- Чего вы лютуете на меня, тетушка? Дорогу я вам перешел или что?
Ильинична повернулась от печки, словно ужаленная.
- Как тебе только совесть дозволяет приходить к нам, бесстыжие твои глаза?! - сказала она. - И ты у меня ишо спрашиваешь?! Душегуб ты...
- Это какой же я душегуб?
- Истинный! Кто Петра убил? Не ты?
- Я.
- Ну вот! Опосля этого кто же ты есть? И ты идешь к нам... садишься, как будто... - Ильинична задохнулась, смолкла, но, оправившись, продолжала: - Мать я ему или кто? Как же твои глаза на меня глядят?
Мишка заметно побледнел. Он ждал этого разговора. Слегка заикаясь от волнения, он сказал:
- Не с чего моим глазам зажмуряться! А ежели б Петро меня поймал, что бы он сделал? Думаешь, в маковку поцеловал бы? Он бы тоже меня убил. Не для того мы на энтих буграх сходились, чтобы нянькаться один с другим! На то она и война.
- А свата Коршунова? Старика мирного убивать, это - тоже война?
- А как же? - удивился Мишка. - Конечно, война! Знаю я этих мирных! Такой мирный дома сидит, портки в руках держит, а зла наделает больше, чем иной на позициях... Самое такие, как дед Гришака, и настраивали казаков супротив нас. Через них и вся эта война зачалась! Кто агитацию пущал против нас? Они, вот эти самые мирные. А ты говоришь - "душегуб"... Тоже, нашла душегуба? Я, бывало, ягнока или поросенка не могу зарезать и зараз знаю, что не зарежу. У меня на эту живность рука не налегает. Другие, бывало, режут - и то я уши заткну и ухожу куда-нибудь подальше, чтобы и не слыхать и не видать.
- А свата...
- Дался вам этот сват! - досадливо перебил Мишка. - От него пользы было, как от козла молока, а вреду много. Говорил ему: выходи из дому, не пошел, ну и лег на том месте. Злой я на них, на этих старых чертей! Животную не могу убить, может, со зла только, а такую, вы меня извиняйте, пакость, как этот ваш сват или другой какой вражина - могу сколько угодно! На них, на врагов, какие зря на белом свете живут, у меня рука твердая!
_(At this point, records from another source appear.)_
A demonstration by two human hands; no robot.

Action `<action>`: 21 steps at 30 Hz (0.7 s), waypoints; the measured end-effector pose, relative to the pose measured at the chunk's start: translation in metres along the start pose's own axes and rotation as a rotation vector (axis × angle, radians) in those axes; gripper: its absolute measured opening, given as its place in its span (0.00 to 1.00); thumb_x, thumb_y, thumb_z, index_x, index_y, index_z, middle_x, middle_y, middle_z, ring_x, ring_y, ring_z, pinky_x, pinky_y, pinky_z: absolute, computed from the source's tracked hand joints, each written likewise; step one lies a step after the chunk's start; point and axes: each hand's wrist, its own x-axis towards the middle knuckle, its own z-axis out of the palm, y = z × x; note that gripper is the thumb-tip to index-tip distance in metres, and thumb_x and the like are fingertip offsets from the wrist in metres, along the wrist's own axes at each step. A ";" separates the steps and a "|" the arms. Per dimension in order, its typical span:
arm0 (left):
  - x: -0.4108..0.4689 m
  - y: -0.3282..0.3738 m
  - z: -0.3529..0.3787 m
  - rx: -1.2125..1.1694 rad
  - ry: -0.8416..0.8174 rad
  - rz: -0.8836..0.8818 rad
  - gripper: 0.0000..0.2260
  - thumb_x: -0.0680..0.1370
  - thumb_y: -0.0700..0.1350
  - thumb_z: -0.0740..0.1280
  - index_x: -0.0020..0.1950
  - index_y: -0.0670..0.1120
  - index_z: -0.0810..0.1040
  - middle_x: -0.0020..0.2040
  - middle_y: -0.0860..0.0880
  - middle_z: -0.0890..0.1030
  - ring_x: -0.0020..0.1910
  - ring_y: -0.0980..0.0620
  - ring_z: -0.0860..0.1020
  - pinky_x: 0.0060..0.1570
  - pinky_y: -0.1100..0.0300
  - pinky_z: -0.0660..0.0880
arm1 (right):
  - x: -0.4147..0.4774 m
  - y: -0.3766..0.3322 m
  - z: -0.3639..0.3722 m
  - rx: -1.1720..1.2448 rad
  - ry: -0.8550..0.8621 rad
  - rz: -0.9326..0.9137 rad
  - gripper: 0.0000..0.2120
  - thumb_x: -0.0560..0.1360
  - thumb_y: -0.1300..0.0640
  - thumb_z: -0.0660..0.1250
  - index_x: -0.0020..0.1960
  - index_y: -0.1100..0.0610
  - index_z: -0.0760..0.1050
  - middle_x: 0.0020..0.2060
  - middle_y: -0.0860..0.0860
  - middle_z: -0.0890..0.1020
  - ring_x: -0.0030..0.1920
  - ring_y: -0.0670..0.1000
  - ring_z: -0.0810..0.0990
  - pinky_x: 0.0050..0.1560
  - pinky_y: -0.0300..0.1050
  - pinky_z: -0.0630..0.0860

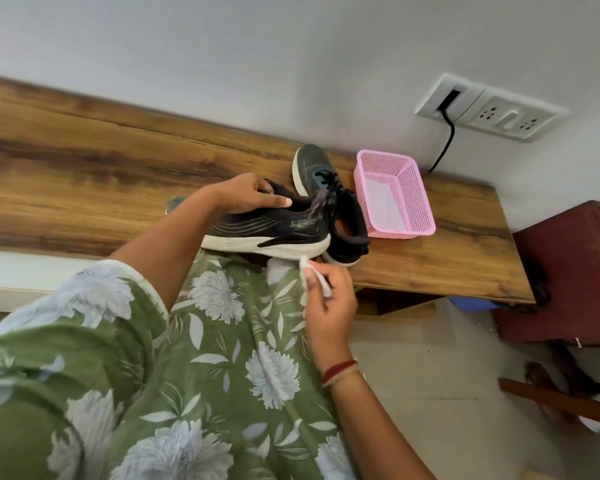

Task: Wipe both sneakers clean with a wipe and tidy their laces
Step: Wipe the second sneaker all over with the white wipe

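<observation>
A dark sneaker with a white sole (274, 233) is held on its side above the front edge of the wooden table (84, 174). My left hand (253, 195) grips its collar from above, thumb along the opening. My right hand (329, 299) pinches a small white wipe (314, 273) just below the heel end of that sole. The second dark sneaker (323, 178) lies on the table behind the first, its black laces loose, toe pointing toward the wall.
A pink mesh basket (413, 202) with something white inside sits to the right of the sneakers. A wall socket panel (492, 109) with a black cable hangs above it. A dark red cabinet (568, 271) stands right of the table.
</observation>
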 end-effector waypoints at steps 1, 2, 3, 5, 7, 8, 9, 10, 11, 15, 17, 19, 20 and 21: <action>-0.002 0.007 0.000 -0.033 0.012 0.023 0.21 0.74 0.54 0.70 0.26 0.47 0.70 0.22 0.56 0.69 0.23 0.57 0.66 0.27 0.65 0.63 | -0.003 -0.004 -0.010 0.043 0.034 0.021 0.06 0.77 0.64 0.65 0.46 0.53 0.76 0.43 0.51 0.76 0.42 0.41 0.74 0.43 0.30 0.70; -0.004 0.012 0.000 -0.060 0.026 0.048 0.21 0.74 0.53 0.70 0.25 0.47 0.70 0.20 0.57 0.69 0.21 0.58 0.65 0.25 0.68 0.63 | -0.005 -0.007 -0.020 0.075 0.067 0.028 0.07 0.77 0.62 0.65 0.45 0.51 0.76 0.43 0.51 0.77 0.43 0.42 0.74 0.44 0.31 0.71; -0.005 0.017 0.002 -0.078 0.034 0.075 0.22 0.74 0.53 0.71 0.24 0.47 0.70 0.19 0.57 0.69 0.20 0.59 0.65 0.25 0.68 0.62 | -0.007 -0.009 -0.030 0.092 0.098 0.020 0.06 0.76 0.60 0.66 0.45 0.48 0.76 0.43 0.51 0.78 0.43 0.43 0.75 0.45 0.33 0.72; -0.005 0.025 0.008 -0.065 0.012 0.127 0.24 0.73 0.54 0.71 0.22 0.46 0.68 0.21 0.53 0.67 0.21 0.56 0.64 0.26 0.66 0.62 | -0.007 -0.013 -0.045 0.087 0.136 -0.021 0.03 0.76 0.54 0.65 0.47 0.47 0.76 0.43 0.50 0.79 0.45 0.47 0.77 0.47 0.37 0.73; -0.005 0.028 0.019 0.003 -0.057 0.123 0.25 0.72 0.57 0.71 0.23 0.45 0.67 0.23 0.50 0.65 0.23 0.54 0.62 0.26 0.65 0.60 | -0.005 -0.015 -0.052 0.030 0.134 -0.050 0.03 0.76 0.54 0.64 0.47 0.49 0.77 0.44 0.50 0.79 0.46 0.47 0.77 0.48 0.36 0.73; -0.005 0.027 0.027 0.045 -0.096 0.107 0.25 0.72 0.58 0.71 0.23 0.46 0.67 0.24 0.49 0.64 0.24 0.53 0.62 0.26 0.64 0.59 | -0.003 -0.014 -0.053 -0.001 0.125 -0.060 0.03 0.76 0.56 0.65 0.48 0.51 0.78 0.44 0.50 0.79 0.46 0.45 0.77 0.48 0.34 0.71; -0.005 0.024 0.036 0.062 -0.125 0.096 0.26 0.72 0.59 0.71 0.24 0.45 0.66 0.24 0.49 0.63 0.24 0.52 0.61 0.27 0.62 0.59 | -0.003 -0.012 -0.052 -0.039 0.115 -0.065 0.03 0.76 0.58 0.66 0.48 0.53 0.78 0.44 0.50 0.79 0.47 0.44 0.77 0.48 0.32 0.70; -0.004 0.018 0.046 0.048 -0.123 0.098 0.26 0.72 0.59 0.71 0.24 0.44 0.66 0.24 0.48 0.62 0.25 0.51 0.61 0.28 0.61 0.58 | -0.003 -0.009 -0.050 -0.076 0.109 -0.067 0.04 0.76 0.60 0.66 0.48 0.55 0.79 0.44 0.49 0.79 0.47 0.43 0.77 0.48 0.30 0.69; -0.005 0.013 0.054 0.020 -0.087 0.112 0.26 0.72 0.58 0.71 0.25 0.42 0.66 0.24 0.48 0.62 0.26 0.50 0.60 0.29 0.59 0.59 | -0.002 -0.006 -0.048 -0.108 0.104 -0.064 0.04 0.75 0.62 0.66 0.48 0.54 0.79 0.44 0.49 0.79 0.47 0.42 0.76 0.48 0.29 0.69; -0.013 0.000 0.066 0.002 0.097 0.228 0.21 0.74 0.54 0.71 0.27 0.43 0.73 0.29 0.57 0.74 0.36 0.61 0.72 0.57 0.57 0.69 | 0.001 -0.001 -0.039 -0.184 0.093 -0.035 0.05 0.75 0.63 0.67 0.47 0.55 0.79 0.43 0.48 0.78 0.44 0.41 0.76 0.46 0.28 0.68; -0.026 0.007 0.068 -0.032 0.189 0.245 0.15 0.75 0.56 0.68 0.34 0.48 0.80 0.49 0.53 0.78 0.53 0.61 0.72 0.58 0.58 0.67 | 0.004 -0.002 -0.036 -0.211 0.090 -0.055 0.04 0.75 0.64 0.67 0.47 0.57 0.79 0.43 0.49 0.77 0.44 0.41 0.75 0.45 0.27 0.68; -0.041 0.015 0.074 -0.011 0.370 0.276 0.21 0.75 0.65 0.60 0.37 0.51 0.82 0.55 0.47 0.76 0.59 0.54 0.72 0.61 0.52 0.67 | 0.007 -0.003 -0.033 -0.228 0.074 -0.081 0.04 0.75 0.64 0.67 0.47 0.58 0.79 0.43 0.50 0.77 0.44 0.41 0.75 0.44 0.27 0.68; -0.049 0.020 0.079 0.069 0.482 0.269 0.25 0.74 0.68 0.56 0.37 0.51 0.82 0.57 0.46 0.76 0.62 0.50 0.72 0.62 0.48 0.66 | 0.008 -0.004 -0.031 -0.232 0.065 -0.093 0.04 0.75 0.64 0.67 0.47 0.58 0.79 0.42 0.50 0.78 0.44 0.41 0.75 0.44 0.27 0.68; -0.058 0.028 0.082 0.166 0.584 0.236 0.28 0.73 0.70 0.53 0.37 0.51 0.82 0.60 0.45 0.75 0.64 0.47 0.70 0.64 0.45 0.65 | 0.009 -0.004 -0.030 -0.232 0.058 -0.098 0.04 0.75 0.64 0.67 0.47 0.58 0.79 0.42 0.50 0.78 0.43 0.40 0.75 0.44 0.27 0.68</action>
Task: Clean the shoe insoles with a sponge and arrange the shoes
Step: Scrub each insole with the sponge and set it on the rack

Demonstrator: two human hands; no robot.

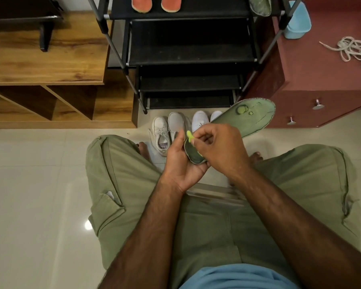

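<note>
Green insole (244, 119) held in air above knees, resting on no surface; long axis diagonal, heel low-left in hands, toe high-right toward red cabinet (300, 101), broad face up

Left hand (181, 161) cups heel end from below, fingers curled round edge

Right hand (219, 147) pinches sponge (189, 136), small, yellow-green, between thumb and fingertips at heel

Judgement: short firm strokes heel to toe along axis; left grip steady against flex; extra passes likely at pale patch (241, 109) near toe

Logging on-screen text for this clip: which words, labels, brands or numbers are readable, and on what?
Nothing is legible.
Printed label inside the white lace-up shoe: too small and blurred to read.
Round mark on the green insole: no letters discernible.
</note>
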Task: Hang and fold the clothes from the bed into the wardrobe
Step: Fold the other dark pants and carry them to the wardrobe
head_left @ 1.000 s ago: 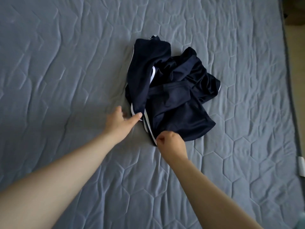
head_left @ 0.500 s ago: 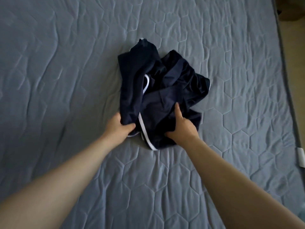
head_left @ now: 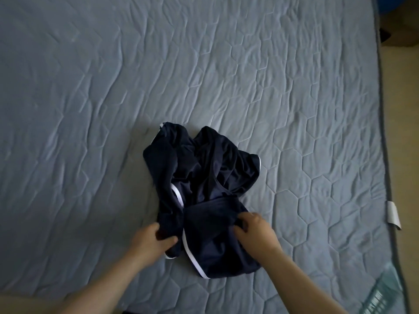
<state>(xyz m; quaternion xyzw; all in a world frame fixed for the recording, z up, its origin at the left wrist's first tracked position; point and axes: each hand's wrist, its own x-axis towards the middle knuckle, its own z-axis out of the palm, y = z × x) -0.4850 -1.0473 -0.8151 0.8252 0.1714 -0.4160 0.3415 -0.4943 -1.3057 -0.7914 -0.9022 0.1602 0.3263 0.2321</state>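
Note:
A crumpled navy garment with white piping (head_left: 204, 177) lies in a heap on the grey-blue quilted bed (head_left: 90, 109). My left hand (head_left: 150, 242) grips the garment's near left edge, thumb and fingers curled round a fold of the cloth. My right hand (head_left: 255, 232) pinches the fabric at the near right part of the heap, fingers bent into the cloth. Both forearms reach in from the bottom of the view. The wardrobe is not in sight.
The bed's right edge (head_left: 385, 155) runs down the right side, with a white label (head_left: 393, 214) on it. Beyond it lies pale floor, a brown object (head_left: 401, 35) at top right, and a pale ribbed thing (head_left: 381, 293) at bottom right.
The view has tilted up, so the garment sits lower in the frame. My right hand went from lying flat on the cloth to pinching it. My left hand keeps its hold on the left edge.

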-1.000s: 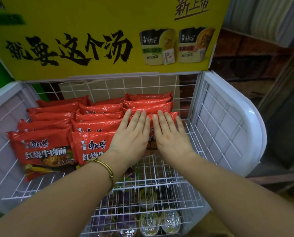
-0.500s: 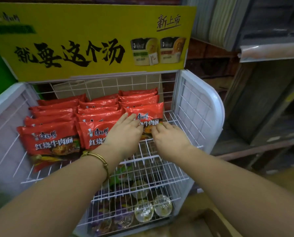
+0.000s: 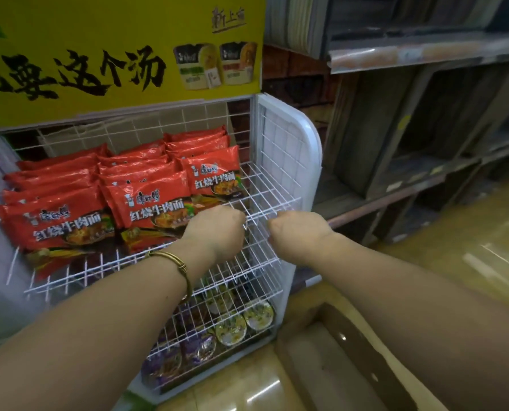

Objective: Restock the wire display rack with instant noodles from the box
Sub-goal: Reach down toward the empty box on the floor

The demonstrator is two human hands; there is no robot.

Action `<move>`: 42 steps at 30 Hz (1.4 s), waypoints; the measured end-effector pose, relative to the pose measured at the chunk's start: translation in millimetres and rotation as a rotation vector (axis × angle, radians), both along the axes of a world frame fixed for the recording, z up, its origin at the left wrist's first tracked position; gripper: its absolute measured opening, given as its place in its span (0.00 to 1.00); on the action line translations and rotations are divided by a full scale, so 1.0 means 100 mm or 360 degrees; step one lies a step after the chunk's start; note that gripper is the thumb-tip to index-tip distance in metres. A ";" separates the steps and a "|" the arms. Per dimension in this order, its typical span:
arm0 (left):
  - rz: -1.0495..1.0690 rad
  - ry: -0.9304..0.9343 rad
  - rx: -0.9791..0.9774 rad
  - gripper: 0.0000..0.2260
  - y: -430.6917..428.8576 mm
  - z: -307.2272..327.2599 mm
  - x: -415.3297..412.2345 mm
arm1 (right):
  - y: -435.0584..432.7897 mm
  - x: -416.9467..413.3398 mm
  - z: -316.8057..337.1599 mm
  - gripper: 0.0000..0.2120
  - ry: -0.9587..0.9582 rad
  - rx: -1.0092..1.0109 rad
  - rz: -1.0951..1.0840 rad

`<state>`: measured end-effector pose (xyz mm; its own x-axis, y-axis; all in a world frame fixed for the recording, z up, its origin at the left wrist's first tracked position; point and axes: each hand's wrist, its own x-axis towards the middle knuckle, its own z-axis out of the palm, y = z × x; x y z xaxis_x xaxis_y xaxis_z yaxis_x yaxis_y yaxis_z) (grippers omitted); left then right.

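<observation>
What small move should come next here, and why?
Probably lowering the right hand toward the cardboard box for more packets. Both it and the left hand are curled and hold nothing, and the wire shelf lies bare in front of the rightmost noodle packet, while the other two rows reach nearer the front edge.

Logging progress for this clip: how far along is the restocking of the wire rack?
Done: red noodle packets sit in three rows on the top shelf; the right row stops short, leaving bare wire. In hand: nothing; the left hand and right hand are curled and empty over that gap. Left: probably filling it from the box, contents unseen.
</observation>
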<state>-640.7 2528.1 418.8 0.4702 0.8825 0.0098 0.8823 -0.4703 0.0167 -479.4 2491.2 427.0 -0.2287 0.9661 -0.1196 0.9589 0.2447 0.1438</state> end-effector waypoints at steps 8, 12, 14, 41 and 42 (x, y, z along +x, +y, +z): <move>-0.0234 0.0082 -0.0176 0.07 -0.26 -0.15 0.74 | -0.48 0.57 -0.13 0.12 -0.0030 -0.0150 -0.0316; -0.0315 0.0044 -0.0159 0.14 -0.36 -0.05 1.18 | -0.70 0.88 -0.12 0.10 -0.0046 -0.0172 -0.0471; -0.0380 0.0011 -0.0132 0.12 -0.42 -0.01 1.41 | -0.82 1.04 -0.08 0.11 -0.0048 -0.0167 -0.0533; -0.0143 0.0066 -0.0411 0.08 -0.65 0.02 4.19 | -0.95 3.97 0.04 0.13 0.0091 -0.0182 -0.0572; -0.0118 0.0065 -0.0414 0.07 -0.64 0.04 4.30 | -0.92 4.09 0.05 0.13 0.0093 -0.0188 -0.0554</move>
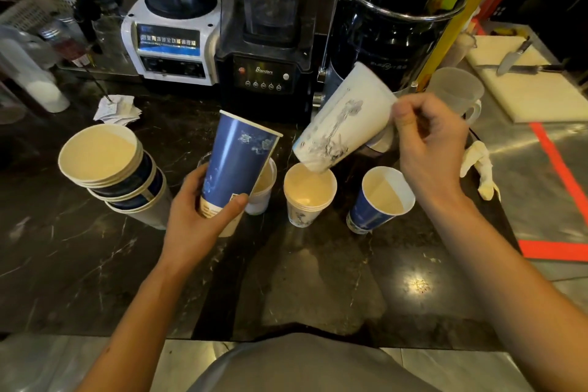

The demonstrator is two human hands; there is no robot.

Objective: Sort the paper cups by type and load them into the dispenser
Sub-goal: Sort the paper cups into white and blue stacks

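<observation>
Sorting is half done: the left hand (203,216) holds a blue cup (237,165), the right hand (426,143) grips a white cup (345,124) above the white stack (307,197) mid-counter; no dispenser visible.

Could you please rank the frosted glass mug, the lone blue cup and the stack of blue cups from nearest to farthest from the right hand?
From the right hand:
1. Frosted glass mug, just behind it.
2. Lone blue cup, below, toward the person.
3. Stack of blue cups, far left.
</observation>
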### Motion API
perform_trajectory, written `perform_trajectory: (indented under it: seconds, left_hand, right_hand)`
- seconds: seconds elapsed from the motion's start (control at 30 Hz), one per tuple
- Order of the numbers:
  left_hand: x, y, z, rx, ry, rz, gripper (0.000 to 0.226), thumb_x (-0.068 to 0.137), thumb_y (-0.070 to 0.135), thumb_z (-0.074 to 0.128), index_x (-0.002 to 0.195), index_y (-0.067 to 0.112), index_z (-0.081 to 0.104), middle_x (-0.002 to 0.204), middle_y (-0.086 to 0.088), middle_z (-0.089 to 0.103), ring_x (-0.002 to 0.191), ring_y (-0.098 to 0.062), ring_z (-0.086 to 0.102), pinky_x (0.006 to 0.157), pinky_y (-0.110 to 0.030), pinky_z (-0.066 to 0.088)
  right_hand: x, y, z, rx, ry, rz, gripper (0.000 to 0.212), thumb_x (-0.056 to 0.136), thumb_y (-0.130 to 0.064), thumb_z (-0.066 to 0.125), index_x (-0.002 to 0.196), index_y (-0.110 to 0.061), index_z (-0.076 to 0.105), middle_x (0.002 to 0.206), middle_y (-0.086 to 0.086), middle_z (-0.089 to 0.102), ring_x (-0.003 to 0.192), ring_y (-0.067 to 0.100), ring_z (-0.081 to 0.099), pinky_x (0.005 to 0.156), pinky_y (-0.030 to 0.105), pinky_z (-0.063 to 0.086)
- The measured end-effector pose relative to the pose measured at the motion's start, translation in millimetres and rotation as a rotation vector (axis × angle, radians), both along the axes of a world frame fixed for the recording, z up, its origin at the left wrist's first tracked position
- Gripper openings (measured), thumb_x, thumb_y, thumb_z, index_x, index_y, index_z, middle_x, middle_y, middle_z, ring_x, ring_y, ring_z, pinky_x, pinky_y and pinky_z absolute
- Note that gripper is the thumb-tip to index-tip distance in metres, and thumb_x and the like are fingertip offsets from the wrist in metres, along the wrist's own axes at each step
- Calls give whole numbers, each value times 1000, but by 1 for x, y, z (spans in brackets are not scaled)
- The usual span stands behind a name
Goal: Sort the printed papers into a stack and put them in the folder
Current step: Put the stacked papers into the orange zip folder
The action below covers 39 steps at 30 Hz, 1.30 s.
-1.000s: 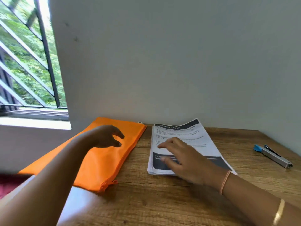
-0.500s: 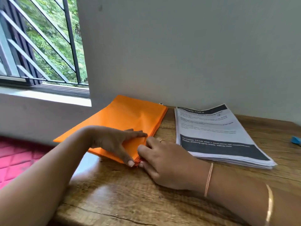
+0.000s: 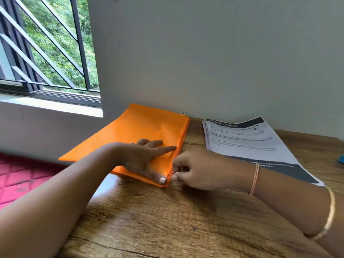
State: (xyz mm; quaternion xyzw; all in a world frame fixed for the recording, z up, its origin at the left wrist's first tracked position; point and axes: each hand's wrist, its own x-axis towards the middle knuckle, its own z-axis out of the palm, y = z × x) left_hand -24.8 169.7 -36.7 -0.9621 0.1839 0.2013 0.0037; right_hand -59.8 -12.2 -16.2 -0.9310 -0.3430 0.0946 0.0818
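A: Where's the folder (image 3: 138,127)?
B: Left side of table (image 3: 167,220), by the wall. L hand (image 3: 143,158) lies flat on it, fingers straight.
A: R hand (image 3: 202,169)?
B: Fingers curled, pinching folder's near corner edge. Paper stack (image 3: 247,146) sits further right, apart from folder.

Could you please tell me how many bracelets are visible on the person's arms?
2, both on the right arm: a thin peach thread band at the wrist, and a gold bangle farther up the forearm. None shows on the left arm; its underside is hidden.
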Motion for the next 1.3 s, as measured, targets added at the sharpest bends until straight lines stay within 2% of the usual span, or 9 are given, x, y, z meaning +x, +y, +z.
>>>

- Через эту твою твердость ты и высох весь, - язвительно сказала Ильинична. - Совесть небось точит...
- Как бы не так! - добродушно улыбнулся Мишка. - Станет меня совесть точить из-за такого барахла, как этот дед. Меня лихорадка замучила, вытрепала всего начисто, а то бы я их, мамаша...
- Какая я тебе мамаша? - вспыхнула Ильинична. - Сучку кличь мамашей!
- Ну, ты меня не сучи! - глуховато сказал Мишка и зловеще сощурил глаза. - Я подряда не брал всего от тебя терпеть. А говорю тебе, тетка, толком: за Петра не держи на меня сердце. Сам он нашел, чего искал.
- Душегуб ты! Душегуб! Ступай отсюда, зрить я тебя не могу! настойчиво твердила Ильинична.
Мишка закурил снова, спокойно спросил:
- А Митрий Коршунов - сват ваш - не душегуб? А Григорий кто? Про сынка-то ты молчишь, а уж он-то душегуб настоящий, без подмесу!
- Не бреши!
- Со вчерашнего дня не брешу. Ну, а кто он, по-твоему? Сколько он наших загубил, об этом ты знаешь? То-то и оно! Коли такое прозвище ты, тетушка, даешь всем, кто на войне был, тогда все мы душегубы. Все дело в том, за что души губить и какие, - значительно сказал Мишка.